# Virgin Media Broadband/Landline Router help



## craigleese123 (Sep 28, 2020)

Hi 

I have a virgin media 3.0 hub which i wanted to change the mode from router to modem and invest in new router however i also have a landline telephone which connects directly into the virgin media hub 3.0. 

I have tried to find a router which would be compatible for my landline telephone aswell as the broadband. From my understanding the router would need a WAN connection for the broadband and an ADSL connecting for the telephone. 

Initially i thought a converter ADSL to Ethernet so i could stick it in the LAN ports in the rear of the router, but i'm not sure that would work ? 

Apologies if this is a confusing post! 

thanks
Craig


----------



## phill (Sep 28, 2020)

If you're on Virgin, I'd have guessed you'd be on fibre to the premises??    Would what they supply you be any good or is it really that bad??


----------



## silentbogo (Sep 28, 2020)

Hub3 seems like a decent modem(at least on paper). 
If you have some serious performance degradation, you may want to call your provider and replace it. As far as I remember there were some issues with cable modems based on Intel Puma chipsets, and this thing is likely on the list of affected devices.

But if your wired speeds are still fine, and you only need to bump your WiFi speeds and coverage, then you can go about it several ways without resorting to "modem" mode:
1) Buy a decent wireless access point instead
2) Switch your new router to AP mode
3) Just plug in WAN of your new router to one of Hub3 LAN ports and go from there (set it up as-is, and you'll have a subnet separate from Hub3's network)
4) Plug in LAN to LAN, disable DHCP server on your new router. Pretty much the same thing as AP mode, but with more flexibility.

The choice of wireless router doesn't really matter - all decent ones support all of the above. Just get whatever fits your bill, or your spec.
Got me a TP-Link AX10 router about a month ago, and so far I'm really happy with it. It's the cheapest WiFi6 router, but so far it outperforms my previous "temporary" D-Link DIR-842(aka AC1200), and beats the crap out of my old ASUS RT-AC1300.



craigleese123 said:


> Initially i thought a converter ADSL to Ethernet so i could stick it in the LAN ports in the rear of the router, but i'm not sure that would work ?

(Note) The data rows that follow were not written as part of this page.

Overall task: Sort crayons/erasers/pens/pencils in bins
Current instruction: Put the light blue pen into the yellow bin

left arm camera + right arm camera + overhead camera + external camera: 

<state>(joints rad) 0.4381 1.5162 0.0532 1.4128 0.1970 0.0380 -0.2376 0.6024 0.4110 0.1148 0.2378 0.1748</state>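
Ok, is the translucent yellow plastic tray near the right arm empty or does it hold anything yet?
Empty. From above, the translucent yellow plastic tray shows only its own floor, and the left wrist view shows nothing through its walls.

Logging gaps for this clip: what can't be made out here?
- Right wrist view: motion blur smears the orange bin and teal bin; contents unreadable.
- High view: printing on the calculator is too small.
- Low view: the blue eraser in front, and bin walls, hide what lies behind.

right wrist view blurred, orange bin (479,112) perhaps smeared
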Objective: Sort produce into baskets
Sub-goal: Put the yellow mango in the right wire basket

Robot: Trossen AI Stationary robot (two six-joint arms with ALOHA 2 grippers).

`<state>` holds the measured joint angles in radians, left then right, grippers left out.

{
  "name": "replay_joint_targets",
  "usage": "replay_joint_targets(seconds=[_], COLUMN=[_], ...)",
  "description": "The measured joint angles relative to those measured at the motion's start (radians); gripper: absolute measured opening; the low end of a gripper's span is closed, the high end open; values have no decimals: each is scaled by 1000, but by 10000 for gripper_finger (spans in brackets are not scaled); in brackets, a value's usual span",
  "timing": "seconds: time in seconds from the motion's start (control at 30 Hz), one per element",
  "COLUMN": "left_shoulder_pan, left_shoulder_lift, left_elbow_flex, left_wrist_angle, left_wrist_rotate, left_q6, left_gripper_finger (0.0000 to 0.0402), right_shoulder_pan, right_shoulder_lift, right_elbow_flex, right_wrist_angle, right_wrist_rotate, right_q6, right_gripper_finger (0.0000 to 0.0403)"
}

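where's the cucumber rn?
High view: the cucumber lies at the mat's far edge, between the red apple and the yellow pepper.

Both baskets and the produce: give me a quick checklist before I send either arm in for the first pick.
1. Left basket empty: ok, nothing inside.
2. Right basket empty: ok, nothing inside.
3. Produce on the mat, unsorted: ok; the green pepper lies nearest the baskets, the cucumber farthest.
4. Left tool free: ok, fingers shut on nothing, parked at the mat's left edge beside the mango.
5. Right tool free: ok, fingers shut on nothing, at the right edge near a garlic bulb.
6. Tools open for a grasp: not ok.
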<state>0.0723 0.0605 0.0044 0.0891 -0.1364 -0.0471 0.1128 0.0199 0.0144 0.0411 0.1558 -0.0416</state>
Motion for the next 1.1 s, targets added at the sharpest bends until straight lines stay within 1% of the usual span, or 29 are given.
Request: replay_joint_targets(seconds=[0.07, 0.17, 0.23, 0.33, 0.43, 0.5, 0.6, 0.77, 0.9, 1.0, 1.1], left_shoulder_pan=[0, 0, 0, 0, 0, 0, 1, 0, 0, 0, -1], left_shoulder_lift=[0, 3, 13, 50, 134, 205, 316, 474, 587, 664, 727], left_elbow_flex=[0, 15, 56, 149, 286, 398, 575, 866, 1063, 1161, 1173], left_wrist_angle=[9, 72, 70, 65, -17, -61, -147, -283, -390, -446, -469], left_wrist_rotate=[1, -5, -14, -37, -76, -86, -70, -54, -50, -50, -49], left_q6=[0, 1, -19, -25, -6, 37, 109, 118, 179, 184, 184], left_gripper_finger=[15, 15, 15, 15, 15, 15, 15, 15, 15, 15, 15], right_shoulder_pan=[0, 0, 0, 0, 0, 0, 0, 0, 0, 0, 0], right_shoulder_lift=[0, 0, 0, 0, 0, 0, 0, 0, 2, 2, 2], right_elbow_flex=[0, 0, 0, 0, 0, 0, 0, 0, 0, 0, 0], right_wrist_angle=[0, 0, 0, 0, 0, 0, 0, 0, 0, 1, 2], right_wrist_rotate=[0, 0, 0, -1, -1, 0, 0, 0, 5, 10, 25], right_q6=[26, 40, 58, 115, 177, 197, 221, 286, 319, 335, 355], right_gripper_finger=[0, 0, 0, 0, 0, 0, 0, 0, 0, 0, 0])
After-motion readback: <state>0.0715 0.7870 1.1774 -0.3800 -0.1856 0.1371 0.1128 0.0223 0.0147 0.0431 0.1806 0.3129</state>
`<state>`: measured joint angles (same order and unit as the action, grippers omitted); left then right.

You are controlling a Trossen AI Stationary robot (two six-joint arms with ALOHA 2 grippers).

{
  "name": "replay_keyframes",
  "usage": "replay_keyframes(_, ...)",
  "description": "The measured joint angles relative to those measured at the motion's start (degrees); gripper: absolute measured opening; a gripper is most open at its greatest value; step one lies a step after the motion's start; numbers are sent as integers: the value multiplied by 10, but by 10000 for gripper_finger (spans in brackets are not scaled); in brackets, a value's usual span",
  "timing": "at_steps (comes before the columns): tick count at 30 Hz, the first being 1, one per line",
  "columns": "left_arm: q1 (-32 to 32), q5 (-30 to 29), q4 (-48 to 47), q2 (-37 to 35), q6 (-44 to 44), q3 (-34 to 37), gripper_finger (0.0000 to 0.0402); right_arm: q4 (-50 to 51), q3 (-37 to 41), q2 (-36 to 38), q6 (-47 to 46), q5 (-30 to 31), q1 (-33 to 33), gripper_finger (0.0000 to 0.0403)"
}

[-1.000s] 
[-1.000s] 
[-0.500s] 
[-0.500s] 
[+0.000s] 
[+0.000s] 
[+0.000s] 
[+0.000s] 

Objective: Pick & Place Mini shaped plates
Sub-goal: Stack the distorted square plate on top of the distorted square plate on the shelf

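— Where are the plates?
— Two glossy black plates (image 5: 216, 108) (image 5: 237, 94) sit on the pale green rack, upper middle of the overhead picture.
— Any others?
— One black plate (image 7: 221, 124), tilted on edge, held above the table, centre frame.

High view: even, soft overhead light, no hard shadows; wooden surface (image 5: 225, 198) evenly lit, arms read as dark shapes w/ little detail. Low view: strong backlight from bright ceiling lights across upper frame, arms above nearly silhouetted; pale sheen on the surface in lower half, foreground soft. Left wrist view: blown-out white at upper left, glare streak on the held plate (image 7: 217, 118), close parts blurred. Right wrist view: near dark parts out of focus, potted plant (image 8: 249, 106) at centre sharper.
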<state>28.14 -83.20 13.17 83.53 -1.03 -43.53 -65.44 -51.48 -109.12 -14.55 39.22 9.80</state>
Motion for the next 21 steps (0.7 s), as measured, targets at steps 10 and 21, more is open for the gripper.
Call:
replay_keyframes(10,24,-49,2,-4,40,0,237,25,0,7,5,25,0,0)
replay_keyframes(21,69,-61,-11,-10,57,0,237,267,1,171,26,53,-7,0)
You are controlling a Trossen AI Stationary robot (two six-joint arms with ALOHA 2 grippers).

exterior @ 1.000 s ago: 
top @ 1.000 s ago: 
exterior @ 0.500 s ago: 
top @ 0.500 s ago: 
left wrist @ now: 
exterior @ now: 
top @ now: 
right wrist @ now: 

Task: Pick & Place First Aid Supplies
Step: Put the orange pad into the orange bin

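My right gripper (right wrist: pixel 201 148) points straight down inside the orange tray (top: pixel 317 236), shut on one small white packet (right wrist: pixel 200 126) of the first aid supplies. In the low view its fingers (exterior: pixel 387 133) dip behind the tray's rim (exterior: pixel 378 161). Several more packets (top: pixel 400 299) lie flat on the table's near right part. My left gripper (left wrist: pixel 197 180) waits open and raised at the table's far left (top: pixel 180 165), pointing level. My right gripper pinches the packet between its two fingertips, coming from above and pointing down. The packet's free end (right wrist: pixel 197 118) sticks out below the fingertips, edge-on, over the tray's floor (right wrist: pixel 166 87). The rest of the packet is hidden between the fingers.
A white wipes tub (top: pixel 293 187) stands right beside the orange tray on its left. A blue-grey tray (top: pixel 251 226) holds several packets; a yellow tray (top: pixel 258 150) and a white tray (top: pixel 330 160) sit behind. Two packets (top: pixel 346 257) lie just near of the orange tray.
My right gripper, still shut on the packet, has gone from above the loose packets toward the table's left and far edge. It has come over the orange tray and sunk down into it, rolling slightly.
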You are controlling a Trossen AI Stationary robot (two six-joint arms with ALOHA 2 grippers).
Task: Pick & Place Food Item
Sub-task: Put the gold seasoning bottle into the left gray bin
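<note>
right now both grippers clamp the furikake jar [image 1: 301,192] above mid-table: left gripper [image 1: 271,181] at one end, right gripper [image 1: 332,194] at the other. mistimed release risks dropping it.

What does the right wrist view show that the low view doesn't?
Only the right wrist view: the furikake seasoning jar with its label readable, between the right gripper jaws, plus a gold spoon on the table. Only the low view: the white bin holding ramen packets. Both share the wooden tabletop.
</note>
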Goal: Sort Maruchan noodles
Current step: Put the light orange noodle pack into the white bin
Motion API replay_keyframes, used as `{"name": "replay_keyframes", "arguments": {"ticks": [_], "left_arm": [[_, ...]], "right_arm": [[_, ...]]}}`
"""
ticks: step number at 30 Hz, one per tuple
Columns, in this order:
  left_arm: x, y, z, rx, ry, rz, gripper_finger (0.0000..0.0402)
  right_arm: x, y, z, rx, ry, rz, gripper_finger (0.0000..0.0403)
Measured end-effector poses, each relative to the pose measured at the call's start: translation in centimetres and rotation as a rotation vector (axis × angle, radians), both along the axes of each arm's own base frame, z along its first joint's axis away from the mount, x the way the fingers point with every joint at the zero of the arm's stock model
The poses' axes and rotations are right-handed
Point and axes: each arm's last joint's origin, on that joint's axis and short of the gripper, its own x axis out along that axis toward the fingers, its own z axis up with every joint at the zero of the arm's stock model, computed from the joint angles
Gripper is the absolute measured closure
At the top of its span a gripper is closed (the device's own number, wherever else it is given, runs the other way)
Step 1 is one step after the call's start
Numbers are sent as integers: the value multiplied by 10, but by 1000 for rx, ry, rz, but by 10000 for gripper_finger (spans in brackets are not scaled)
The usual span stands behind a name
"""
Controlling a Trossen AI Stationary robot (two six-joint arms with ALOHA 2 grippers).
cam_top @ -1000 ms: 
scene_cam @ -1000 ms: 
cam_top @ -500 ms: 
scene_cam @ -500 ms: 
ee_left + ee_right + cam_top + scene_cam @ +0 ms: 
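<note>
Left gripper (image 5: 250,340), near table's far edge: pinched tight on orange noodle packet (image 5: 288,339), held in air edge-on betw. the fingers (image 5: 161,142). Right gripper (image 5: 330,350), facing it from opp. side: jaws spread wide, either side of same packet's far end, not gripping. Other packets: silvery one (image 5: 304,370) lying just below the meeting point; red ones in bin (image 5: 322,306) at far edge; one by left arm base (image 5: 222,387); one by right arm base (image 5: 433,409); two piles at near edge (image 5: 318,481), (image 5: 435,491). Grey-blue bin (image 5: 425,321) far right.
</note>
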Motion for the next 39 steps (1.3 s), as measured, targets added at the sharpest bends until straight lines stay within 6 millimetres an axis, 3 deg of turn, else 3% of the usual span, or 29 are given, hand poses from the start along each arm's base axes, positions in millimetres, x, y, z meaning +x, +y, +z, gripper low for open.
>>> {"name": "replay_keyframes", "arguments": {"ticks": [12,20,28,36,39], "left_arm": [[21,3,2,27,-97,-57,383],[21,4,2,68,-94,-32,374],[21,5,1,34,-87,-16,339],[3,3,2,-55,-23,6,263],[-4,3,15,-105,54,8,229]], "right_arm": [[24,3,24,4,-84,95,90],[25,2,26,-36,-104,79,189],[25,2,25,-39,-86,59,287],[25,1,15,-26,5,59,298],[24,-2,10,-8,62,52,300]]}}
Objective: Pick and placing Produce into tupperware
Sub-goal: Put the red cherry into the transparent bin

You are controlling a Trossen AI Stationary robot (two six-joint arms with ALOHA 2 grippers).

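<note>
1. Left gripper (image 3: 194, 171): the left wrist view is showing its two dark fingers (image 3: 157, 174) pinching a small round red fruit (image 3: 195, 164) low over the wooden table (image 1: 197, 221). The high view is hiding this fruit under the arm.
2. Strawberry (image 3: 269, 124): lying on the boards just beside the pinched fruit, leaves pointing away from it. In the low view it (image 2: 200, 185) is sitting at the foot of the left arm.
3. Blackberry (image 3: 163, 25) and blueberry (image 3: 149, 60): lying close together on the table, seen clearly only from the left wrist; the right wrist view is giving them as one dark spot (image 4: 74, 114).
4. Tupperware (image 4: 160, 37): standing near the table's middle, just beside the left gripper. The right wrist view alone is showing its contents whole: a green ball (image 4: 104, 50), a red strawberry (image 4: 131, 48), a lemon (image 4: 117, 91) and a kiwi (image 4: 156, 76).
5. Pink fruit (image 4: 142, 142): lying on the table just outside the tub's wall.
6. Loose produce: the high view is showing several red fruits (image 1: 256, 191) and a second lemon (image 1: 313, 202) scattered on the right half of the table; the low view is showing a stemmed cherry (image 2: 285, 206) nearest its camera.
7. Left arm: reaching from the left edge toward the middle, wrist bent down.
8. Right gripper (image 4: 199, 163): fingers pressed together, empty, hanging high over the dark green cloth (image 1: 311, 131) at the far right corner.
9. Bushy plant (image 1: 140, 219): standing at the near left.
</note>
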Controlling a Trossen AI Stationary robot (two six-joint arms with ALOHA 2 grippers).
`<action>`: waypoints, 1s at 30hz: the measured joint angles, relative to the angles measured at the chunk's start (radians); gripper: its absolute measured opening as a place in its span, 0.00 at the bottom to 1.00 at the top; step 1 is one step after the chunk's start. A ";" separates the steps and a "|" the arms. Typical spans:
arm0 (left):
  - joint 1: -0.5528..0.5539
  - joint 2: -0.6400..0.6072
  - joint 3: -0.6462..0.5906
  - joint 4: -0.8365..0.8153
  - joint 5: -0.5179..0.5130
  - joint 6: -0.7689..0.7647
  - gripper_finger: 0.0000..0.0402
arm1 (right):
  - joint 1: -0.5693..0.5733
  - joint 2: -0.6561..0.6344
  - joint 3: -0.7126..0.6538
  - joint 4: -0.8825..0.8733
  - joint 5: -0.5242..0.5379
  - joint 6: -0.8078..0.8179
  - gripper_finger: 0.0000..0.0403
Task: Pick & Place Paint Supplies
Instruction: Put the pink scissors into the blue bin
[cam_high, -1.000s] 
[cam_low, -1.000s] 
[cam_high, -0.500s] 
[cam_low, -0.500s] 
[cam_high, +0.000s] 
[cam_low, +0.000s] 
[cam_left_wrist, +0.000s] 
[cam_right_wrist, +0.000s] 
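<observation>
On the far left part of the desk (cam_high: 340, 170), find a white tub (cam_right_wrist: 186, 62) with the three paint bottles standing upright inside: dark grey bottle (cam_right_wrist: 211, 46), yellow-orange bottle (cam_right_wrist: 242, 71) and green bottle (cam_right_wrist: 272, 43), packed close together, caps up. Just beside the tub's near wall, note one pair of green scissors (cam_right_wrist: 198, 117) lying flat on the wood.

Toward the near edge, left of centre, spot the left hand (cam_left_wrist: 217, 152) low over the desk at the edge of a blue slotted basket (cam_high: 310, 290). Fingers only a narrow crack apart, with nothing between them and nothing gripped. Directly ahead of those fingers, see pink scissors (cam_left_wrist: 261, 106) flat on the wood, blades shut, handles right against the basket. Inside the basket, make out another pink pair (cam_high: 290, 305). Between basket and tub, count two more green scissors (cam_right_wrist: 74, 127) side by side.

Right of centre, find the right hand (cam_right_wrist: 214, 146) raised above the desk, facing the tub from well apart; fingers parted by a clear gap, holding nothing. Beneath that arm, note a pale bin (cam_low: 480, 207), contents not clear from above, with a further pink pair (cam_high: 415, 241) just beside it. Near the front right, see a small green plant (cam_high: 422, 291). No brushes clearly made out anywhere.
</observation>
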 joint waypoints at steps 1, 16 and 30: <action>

That's your modem's job, and it's already doing it. And when it comes to DOCSIS modems, ARRIS is basically the only game in town (your Hub 3 is based on TG2492s). 
You can try and get a newer DOCSIS 3.1 modem, but to be honest - it's not worth it. Basically your only option is SBG8300, which costs nearly $300 and may not be available in UK.
There are some alternatives from Netgear and TP-Link, but they are as rare as pink unicorns.


----------



## animal007uk (Sep 28, 2020)

Why do you want to split things?

Even if you can put the virgin box into modem mode then i would guess a new router would still have to pluged into the old box so more info is needed on what your plan is by getting a seperate router.

@phill virgin have some of the best speeds in the uk if your lucky enough to be in an area they will supply it and in most places i believe the main cable virgin use that comes into many houses is a chuncky coax cable rather than pure fibre to the home, (still 100 times better than BT's firbe to the cab crap).

The UK is messed up with all it's diff companys and fiber to cab or fiber to the home or coax cables and what ever crap we have lol


----------



## craigleese123 (Sep 29, 2020)

Morning guys, thanks v.much for the replies. 



phill said:


> If you're on Virgin, I'd have guessed you'd be on fibre to the premises??    Would what they supply you be any good or is it really that bad??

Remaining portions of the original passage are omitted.